PTSD Group Differences in White Matter Tracts **p ≤ .01, *p ≤ .05, †p ≤ .10. P-values for the ANCOVA-based group comparisons are given above each tract
Effects of covarying for alcohol, substances, and medication use
When additionally controlling for four classes of medications (i.e., anti-depressant, anti-inflammatory, statin, anti-diabetic drugs), PTSD group differences in ACR and SFOF-FA were both significant (all p’s < 0.05). When controlling for lifetime alcohol use disorders (AUD) assessed by the SCID, PTSD remained significantly related to higher SFOF-FA (p = .037), but was no longer marginally associated with ACR-FA or CGC-FA (p’s > 0.280). Lifetime AUD was marginally related to ACR-FA (p = .097). When controlling for current alcohol use severity per the AUDIT, the association of PTSD with ACR-FA remained borderline (p = .097) while the association with CGC-FA did not (p = .121). Inclusion of the AUDIT had a lesser effect on the association of PTSD with SFOF-FA (p = .056). Higher AUDIT scores were marginally related to higher ACR-FA (p = .080) but not SFOF-FA (p = .256) or CGC-FA (p = .210). Inclusion of SUD did not substantially impact the pattern of significance; the association of PTSD with ACR and SFOF-FA became marginal (p’s = 0.051 and 0.054 respectively).

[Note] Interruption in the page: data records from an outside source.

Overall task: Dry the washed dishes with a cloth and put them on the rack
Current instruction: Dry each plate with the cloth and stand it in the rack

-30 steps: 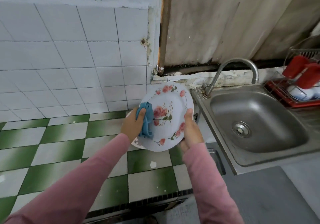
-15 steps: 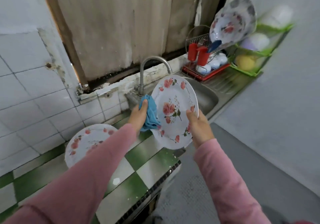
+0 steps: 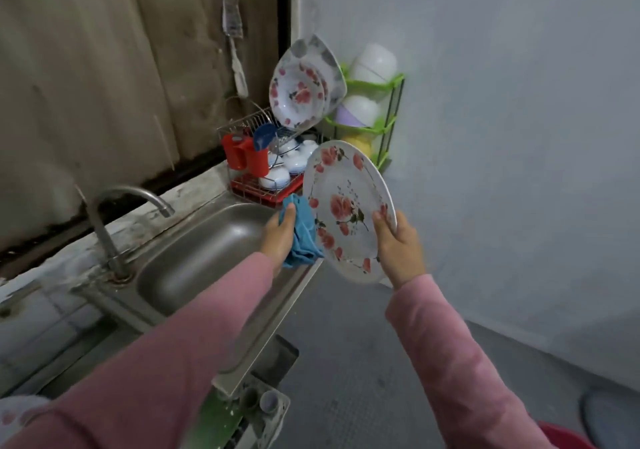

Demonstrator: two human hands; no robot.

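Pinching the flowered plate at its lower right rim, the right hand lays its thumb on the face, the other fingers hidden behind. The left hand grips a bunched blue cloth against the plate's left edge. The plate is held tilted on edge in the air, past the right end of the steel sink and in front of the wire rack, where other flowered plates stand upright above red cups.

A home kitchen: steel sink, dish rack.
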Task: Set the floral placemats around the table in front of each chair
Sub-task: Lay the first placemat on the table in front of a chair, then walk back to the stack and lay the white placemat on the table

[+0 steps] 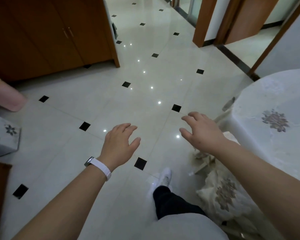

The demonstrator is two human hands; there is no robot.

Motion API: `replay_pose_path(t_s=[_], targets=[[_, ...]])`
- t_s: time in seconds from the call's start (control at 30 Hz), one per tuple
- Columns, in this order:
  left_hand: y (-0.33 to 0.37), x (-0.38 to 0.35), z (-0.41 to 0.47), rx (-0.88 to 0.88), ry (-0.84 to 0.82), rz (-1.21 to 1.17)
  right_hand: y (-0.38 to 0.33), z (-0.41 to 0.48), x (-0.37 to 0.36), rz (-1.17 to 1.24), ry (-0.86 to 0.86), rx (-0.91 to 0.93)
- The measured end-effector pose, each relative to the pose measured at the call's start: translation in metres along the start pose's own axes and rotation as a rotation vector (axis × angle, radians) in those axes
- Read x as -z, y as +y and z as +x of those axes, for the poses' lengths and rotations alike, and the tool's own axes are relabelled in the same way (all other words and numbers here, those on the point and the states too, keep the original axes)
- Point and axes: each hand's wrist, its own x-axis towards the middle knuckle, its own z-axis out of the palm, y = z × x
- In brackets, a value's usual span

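Glossy cream tiled floor (111, 104) with small black diamond insets fills most of the view; ceiling-light glints run across it. The broad middle stretch is bare, and both arms extend over it.

Brown wooden cabinet (47, 32) with two slim metal door handles stands on the floor at far left, its near corner next to the open floor.

Round tabletop (267, 101) under a white lace cloth sits at the right edge of the view; its curved near-left rim borders the open floor. One grey-brown floral motif (275, 120) is visible on it near that rim; cannot tell whether this is a separate floral placemat or part of the cloth.

Cream chair cushion (223, 196) with a matching floral motif lies below the tabletop rim, lower right, beside the person's dark trouser leg (170, 200) and white shoe (164, 176).

White box-like object with a grey flower print (5, 135) at the left edge; contents not visible. Pink blurred shape (5, 94) above it, unidentified.

Left hand (119, 144): released, fingers loosely curled, palm down, grasping nothing; white wristband with a metal watch case (99, 166) on the wrist.

Right hand (201, 132): released, fingers spread, empty, just left of the tabletop rim, not touching it.

No legible writing or brand marks anywhere.
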Motion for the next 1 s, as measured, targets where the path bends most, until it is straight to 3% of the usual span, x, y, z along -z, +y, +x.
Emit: replay_pose_path(t_s=[0.43,1.0], targets=[[-0.017,0.02,0.229,0.048,-0.039,0.048,0.047,0.219,0.01,0.049,-0.037,0.032],[0.06,-0.004,0.505,-0.323,-0.074,-0.033,0.173,0.373,0.076,0.03,0.032,-0.217]])
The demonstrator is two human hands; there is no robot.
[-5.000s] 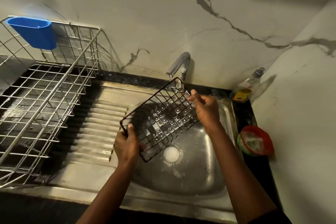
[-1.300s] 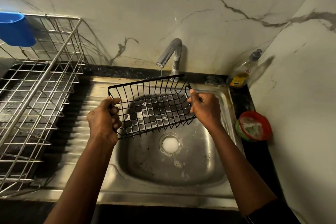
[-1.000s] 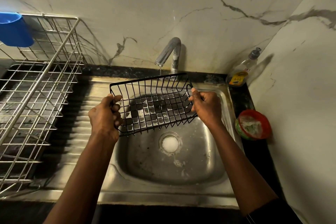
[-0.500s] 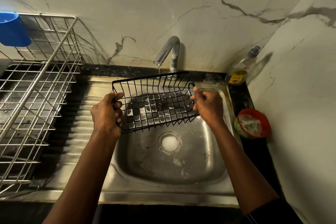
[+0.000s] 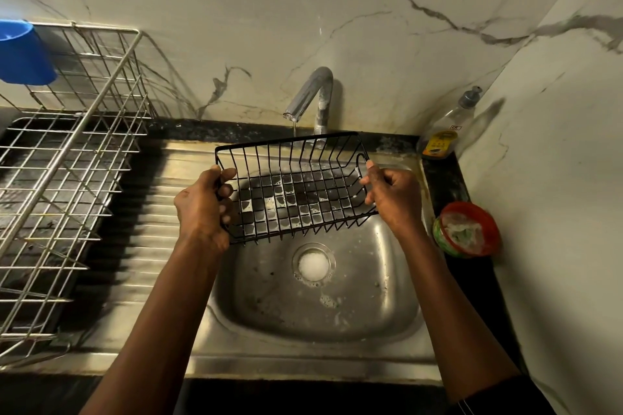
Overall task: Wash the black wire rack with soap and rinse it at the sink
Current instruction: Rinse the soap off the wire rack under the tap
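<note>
The black wire rack (image 5: 298, 190) is held in the air over the sink (image 5: 337, 313), open side up, just below the tap (image 5: 312, 91), whose thin stream falls at its far rim. The left grip (image 5: 202, 205) is curled round the rack's left end and the right grip (image 5: 394, 195) clasps its right end: 2 closed holds. Soap film fills some floor squares. Foam covers the drain (image 5: 313, 263). On the dark desk (image 5: 445, 178) at right sit a soap bottle (image 5: 445, 128) and a red tub (image 5: 467, 229).
</note>
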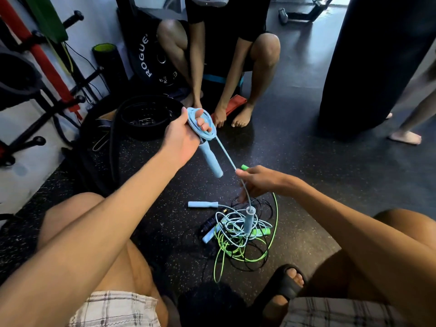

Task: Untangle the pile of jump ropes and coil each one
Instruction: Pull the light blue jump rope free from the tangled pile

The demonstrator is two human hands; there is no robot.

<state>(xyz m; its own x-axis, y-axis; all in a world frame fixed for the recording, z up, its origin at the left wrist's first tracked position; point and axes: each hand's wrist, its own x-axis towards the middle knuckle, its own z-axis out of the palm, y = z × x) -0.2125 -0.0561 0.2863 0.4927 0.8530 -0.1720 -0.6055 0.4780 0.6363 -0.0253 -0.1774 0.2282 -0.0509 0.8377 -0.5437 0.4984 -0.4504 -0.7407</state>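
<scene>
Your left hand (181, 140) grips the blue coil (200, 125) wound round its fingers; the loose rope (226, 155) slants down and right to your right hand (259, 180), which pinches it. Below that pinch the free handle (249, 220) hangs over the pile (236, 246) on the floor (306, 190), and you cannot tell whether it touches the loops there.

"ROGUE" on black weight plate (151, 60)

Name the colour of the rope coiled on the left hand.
Light blue, like its handle; the rope on the left hand shows best in the head view.
</scene>
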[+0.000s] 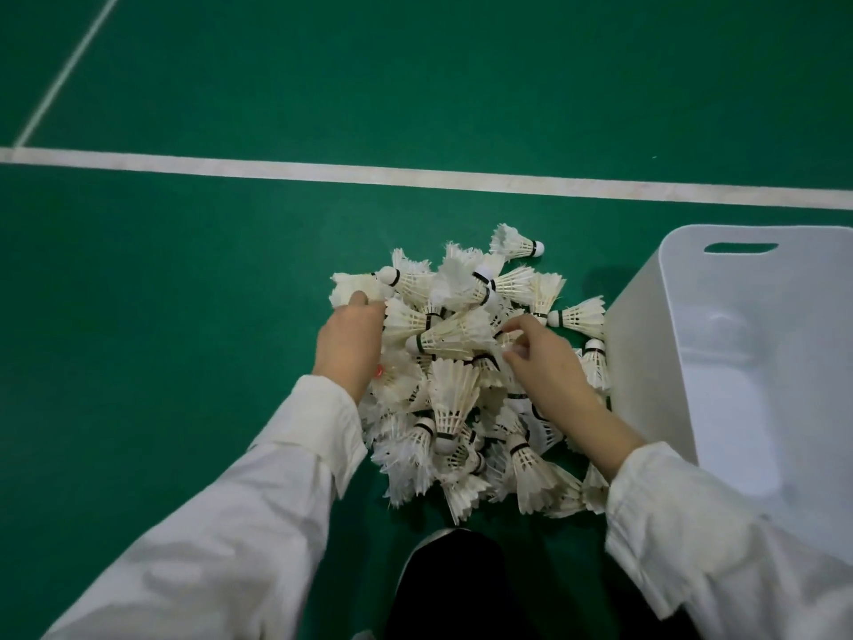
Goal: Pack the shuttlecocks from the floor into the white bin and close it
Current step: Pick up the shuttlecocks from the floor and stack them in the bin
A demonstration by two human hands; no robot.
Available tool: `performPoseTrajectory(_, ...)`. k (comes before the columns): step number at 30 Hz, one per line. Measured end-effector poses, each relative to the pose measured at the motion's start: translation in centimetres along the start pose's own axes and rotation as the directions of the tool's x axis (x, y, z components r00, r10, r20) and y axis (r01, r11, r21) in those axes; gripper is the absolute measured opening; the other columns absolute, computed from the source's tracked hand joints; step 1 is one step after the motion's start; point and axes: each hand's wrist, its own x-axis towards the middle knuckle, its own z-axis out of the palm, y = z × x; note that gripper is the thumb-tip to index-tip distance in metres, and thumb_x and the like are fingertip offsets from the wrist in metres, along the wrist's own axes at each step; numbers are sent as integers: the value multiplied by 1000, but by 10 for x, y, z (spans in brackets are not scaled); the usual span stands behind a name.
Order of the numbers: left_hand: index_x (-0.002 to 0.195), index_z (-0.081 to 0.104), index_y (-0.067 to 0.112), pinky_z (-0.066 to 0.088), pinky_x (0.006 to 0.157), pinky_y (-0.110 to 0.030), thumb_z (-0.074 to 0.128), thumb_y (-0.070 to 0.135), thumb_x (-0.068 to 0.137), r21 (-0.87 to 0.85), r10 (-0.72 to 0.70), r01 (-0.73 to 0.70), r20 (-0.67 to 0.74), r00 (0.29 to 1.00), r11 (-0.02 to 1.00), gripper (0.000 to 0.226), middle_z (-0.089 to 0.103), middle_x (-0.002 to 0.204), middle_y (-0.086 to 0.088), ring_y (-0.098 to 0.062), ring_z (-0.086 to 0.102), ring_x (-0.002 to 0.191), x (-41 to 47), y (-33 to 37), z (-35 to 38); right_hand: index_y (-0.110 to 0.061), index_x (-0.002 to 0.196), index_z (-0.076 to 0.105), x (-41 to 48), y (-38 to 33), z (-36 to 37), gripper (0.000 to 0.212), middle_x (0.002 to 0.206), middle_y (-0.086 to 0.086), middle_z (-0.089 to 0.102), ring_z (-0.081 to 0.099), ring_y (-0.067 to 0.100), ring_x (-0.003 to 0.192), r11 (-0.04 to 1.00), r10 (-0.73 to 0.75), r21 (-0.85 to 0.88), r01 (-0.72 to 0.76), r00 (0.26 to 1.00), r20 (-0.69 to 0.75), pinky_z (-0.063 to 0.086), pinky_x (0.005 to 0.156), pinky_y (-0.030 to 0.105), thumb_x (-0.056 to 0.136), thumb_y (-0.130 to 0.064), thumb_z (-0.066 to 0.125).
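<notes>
A heap of several white feather shuttlecocks [454,390] lies on the green floor in front of me. My left hand [348,346] is on the heap's left side, its fingers curled round a shuttlecock [355,288] at the upper left edge. My right hand [547,367] reaches into the middle of the heap and pinches the feathers of another shuttlecock [505,339]. The white bin [646,316] stands open right beside the heap on its right. Its inside looks almost bare, with one pale round shape near the bottom.
A broad white court line [415,175] crosses the floor beyond the heap, and a thinner line [69,67] runs off at the upper left. My dark shoe [450,561] sits just below the heap. No lid is in view.
</notes>
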Motion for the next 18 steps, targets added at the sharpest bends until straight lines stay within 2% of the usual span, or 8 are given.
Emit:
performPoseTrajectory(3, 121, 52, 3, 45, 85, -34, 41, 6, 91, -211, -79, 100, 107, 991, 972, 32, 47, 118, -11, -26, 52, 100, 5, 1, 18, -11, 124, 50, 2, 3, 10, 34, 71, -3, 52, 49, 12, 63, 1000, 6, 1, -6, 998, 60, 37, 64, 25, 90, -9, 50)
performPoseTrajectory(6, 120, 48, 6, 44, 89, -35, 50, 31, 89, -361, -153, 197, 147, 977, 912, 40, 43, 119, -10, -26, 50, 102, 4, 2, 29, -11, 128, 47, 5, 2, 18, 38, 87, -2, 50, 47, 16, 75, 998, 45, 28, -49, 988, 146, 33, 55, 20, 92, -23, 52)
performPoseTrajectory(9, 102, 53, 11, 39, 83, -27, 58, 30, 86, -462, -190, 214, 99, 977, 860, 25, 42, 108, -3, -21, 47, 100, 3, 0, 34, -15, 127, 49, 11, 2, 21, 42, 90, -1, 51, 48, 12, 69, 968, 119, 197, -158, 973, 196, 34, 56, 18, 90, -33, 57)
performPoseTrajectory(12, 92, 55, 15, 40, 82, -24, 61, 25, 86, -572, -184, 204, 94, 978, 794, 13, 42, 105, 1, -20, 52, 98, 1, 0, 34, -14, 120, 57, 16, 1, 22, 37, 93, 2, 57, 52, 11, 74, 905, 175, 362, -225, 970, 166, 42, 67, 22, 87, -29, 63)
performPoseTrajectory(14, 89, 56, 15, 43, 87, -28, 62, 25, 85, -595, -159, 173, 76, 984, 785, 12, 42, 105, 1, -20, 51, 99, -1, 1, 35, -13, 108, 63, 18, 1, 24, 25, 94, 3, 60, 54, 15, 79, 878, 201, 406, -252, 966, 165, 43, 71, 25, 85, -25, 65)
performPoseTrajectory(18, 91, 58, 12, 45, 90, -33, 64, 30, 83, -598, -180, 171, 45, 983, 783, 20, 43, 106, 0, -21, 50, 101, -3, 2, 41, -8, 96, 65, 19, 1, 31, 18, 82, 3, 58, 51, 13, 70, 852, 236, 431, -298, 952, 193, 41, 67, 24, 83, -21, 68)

Post-hoc analyses: comorbid PTSD and major depression (PTSD/MDD)
The definition of PTSD overlaps with the criteria for MDD (e.g., anhedonia, sleep disturbance, trouble concentrating)(Flory and Yehuda 2015). Therefore, when MDD occurs comorbidly with PTSD, it is unclear whether it should be considered a “separate” disorder with unique pattern of structural connectivity. Eleven PTSD group participants (35.5%) met criteria for a concurrent diagnosis of MDD on the SCID. To clarify how comorbid depression might impact group differences, exploratory post-hoc ANCOVA analyses were conducted including separate group variables for PTSD only and PTSD plus MDD and employing a critical alpha of 0.025. Consistent with the a priori PTSD group differences, with post-hoc corrections, FA values in the PTSD-only group remained non-significantly, but numerically, higher for the ACR (p = .052) and the CGC (p = .079) compared to controls. The PTSD plus MDD group had significantly higher FA in the IFOF (F(1,52) = 7.400, p = .009) and borderline higher FA in the SFOF (F(1,52) = 5.066, p = .029) compared to controls.
Exploratory analyses: symptom-tract associations
Symptom-tract associations were exploratory. Table 3 presents symptom-tract associations within the PTSD group (n = 31), analyzed by regression analyses, controlling for covariates (age and comorbidities). Notably, greater CAPS re-experiencing symptoms were significantly related to higher SFOF-FA (p = .031) and a borderline relationship to higher ACR-FA (p = .059). Neither tract was related to total CAPS scores. Interestingly, higher UF-FA was significantly associated with lower scores on GSI and mood disturbance, whereas higher SFOF-FA correlated with higher scores on GSI, mood disturbance, and dissociation (Fig. 3). The remaining tracts showed no significant relationships with symptoms. Comorbidities (loss of consciousness < 10 min and vascular disease) were significant predictors of higher SFOF-FA (all p’s < 0.05), independent of psychological symptoms.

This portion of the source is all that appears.